Naturally one is expected to do one's best with the partner one is given, however skilled. That includes being respectful enough (of the partner, audience, director, and art form) to be sober while working with them. This isn't confined to men--I certainly wouldn't want to have to partner a lady who murders me with her chemically-assisted port de bras or other movement, whether the critics are in raptures or not.
cubanmiamiboy
Something that I remember the most about Kirkland's tales is her questioning of the "don't ask don't tell" mantra within ABT's directives on the drug issue back on her days, as well as the lack of resources or helping mechanisms available to addict dancers due to the unwillingness to acknowledge the problem. She also wondered, as well as i do, if written policies related to this are being implemented nowadays, or if official medical help-(Company Primary Health Care Providers)-is available for those in need.
Ray
QUOTE (Hans @ Aug 6 2008, 11:39 PM) *
[...]--I certainly wouldn't want to have to partner a lady who murders me with her chemically-assisted port de bras or other movement, whether the critics are in raptures or not.

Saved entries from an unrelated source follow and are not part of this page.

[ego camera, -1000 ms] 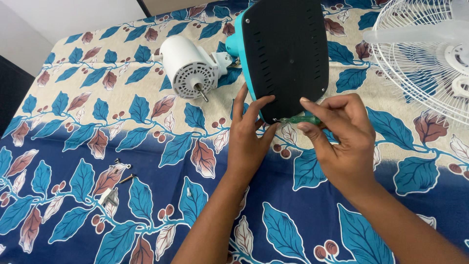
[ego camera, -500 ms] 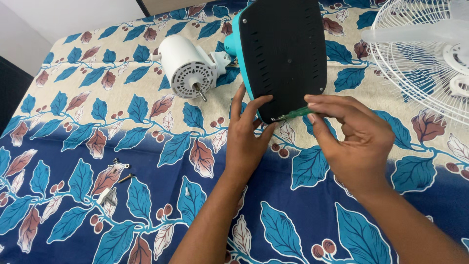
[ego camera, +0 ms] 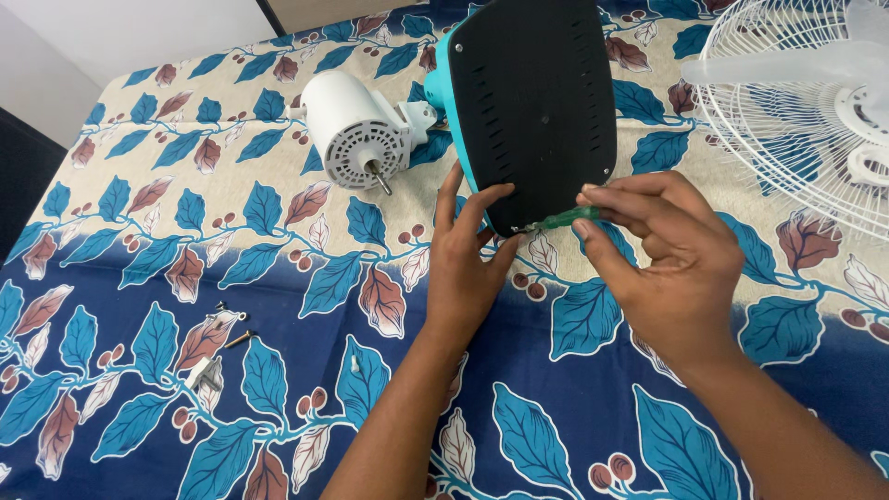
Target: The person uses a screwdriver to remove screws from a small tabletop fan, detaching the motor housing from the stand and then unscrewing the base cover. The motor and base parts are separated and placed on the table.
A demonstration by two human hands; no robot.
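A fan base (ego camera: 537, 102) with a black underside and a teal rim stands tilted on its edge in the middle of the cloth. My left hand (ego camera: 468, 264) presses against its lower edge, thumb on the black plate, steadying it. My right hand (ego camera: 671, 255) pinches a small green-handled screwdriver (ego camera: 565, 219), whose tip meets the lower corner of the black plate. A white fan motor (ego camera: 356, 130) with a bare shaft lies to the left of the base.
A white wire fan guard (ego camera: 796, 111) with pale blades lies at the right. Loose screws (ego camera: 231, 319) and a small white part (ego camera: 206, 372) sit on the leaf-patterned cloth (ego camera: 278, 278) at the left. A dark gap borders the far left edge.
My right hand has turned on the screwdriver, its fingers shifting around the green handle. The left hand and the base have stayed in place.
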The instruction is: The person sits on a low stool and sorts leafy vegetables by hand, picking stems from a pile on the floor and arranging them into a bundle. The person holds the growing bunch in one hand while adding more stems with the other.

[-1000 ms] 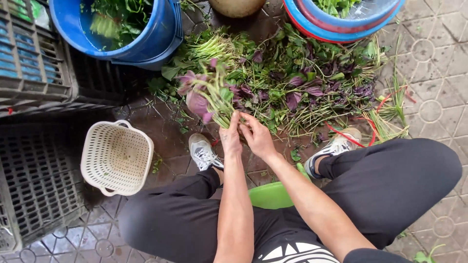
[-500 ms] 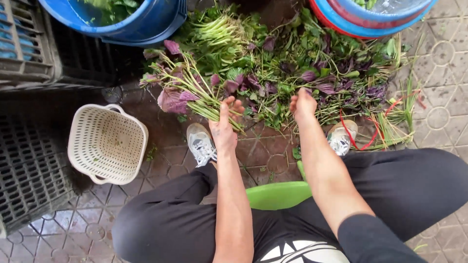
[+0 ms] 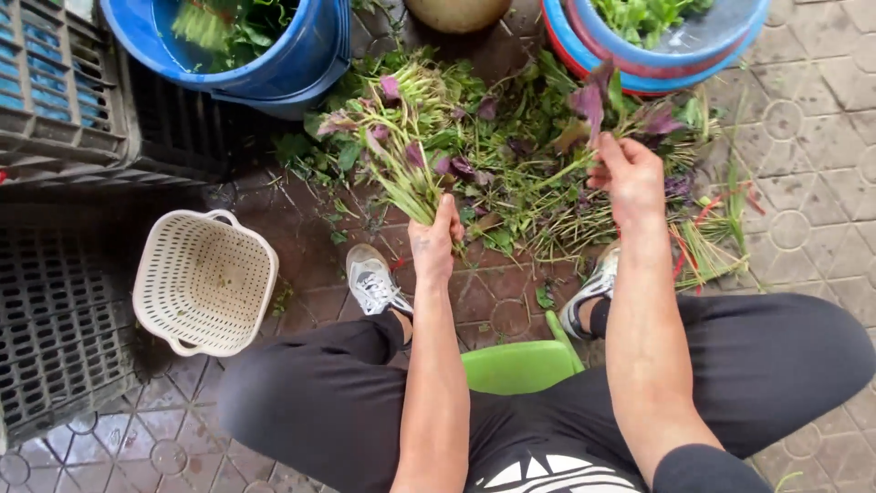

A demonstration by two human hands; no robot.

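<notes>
Left hand (image 3: 434, 239): clenched around the stem ends of a bunch of green-stalked, purple-leaved herbs (image 3: 388, 146), leaves fanning up and away from the person, held above the paved floor (image 3: 803, 137).

Right hand (image 3: 630, 173): grasping a separate sprig of purple and green leaves (image 3: 602, 105), lifted over the heap and well apart from the left-hand bunch.

Loose heap of green and purple leafy stems (image 3: 529, 173): spread on the floor between and beyond both hands.

Cream perforated plastic basket (image 3: 203, 281): on the floor to the left, beside the person's left knee.

Blue plastic bucket (image 3: 274, 64): upper left, holding greens.

Stacked blue and red basins (image 3: 657, 55): upper right, holding greens.

Dark plastic crates (image 3: 64, 137): far left.

Green plastic stool (image 3: 516, 365): beneath the person.
</notes>
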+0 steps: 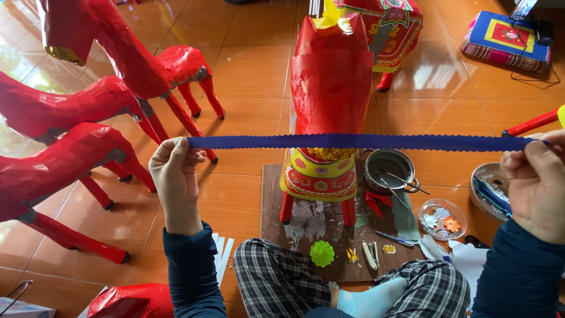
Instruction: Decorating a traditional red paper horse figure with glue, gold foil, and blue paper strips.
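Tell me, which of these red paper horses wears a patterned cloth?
The horse standing on the wooden board right before the person: a yellow-and-red patterned skirt circles its body. The three at left are plain red.

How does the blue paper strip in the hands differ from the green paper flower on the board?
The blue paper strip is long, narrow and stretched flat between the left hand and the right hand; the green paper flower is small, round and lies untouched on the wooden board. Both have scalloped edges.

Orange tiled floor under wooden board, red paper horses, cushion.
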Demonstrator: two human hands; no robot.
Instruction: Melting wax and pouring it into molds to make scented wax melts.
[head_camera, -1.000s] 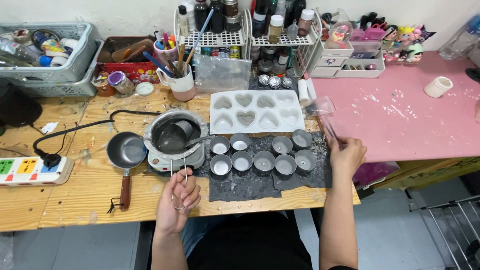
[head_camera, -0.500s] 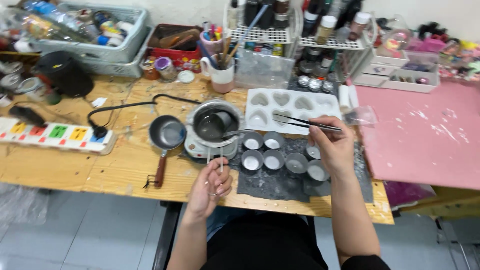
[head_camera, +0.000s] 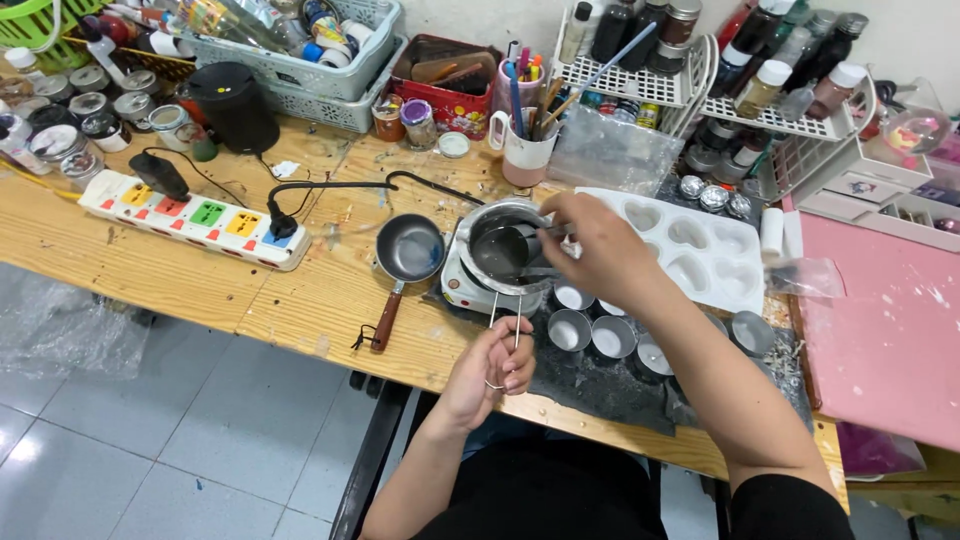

Speaking of being murdered by chemicals, remind me one day to tell the story of partnering the ballerina who went on a millet-only (whole grain, natch) diet for a month...
FauxPas
Robert La Fosse's autobiography "Nothing to Hide" shows the partner's view of working with the using Gelsey Kirkland. They were rehearsing "Giselle" together. He describes her looking unattractive - disheveled with a puffy face. She seemed sullen and withdrawn as I remember, having difficulty communicating her ideas. Evidently they had trouble establishing any kind of rapport which Gelsey alludes to as well in her book describing him as immature (also missing the sexual chemistry that Misha brought to the table). The rehearsal process was difficult - La Fosse describes Kirkland as being a dead weight when he had to do the Act II lifts but onstage they looked lovely with her body draped in a long line but not so lovely on his shoulders and back. Anyway, La Fosse didn't have fun partnering Gelsey at the period in her life when she was on drugs.
Hans
Ray, that does sound unfortunate, to put it politely.

Re: the lifts in Giselle, I don't entirely blame Kirkland--the technique for those lifts is similar to that used for the lifts in Les Sylphides. The woman must not jump at all; the man must lift her as "dead weight" because otherwise she ends up looking heavy, and it spoils the illusion of weightlessness. However, it is quite hard on the man.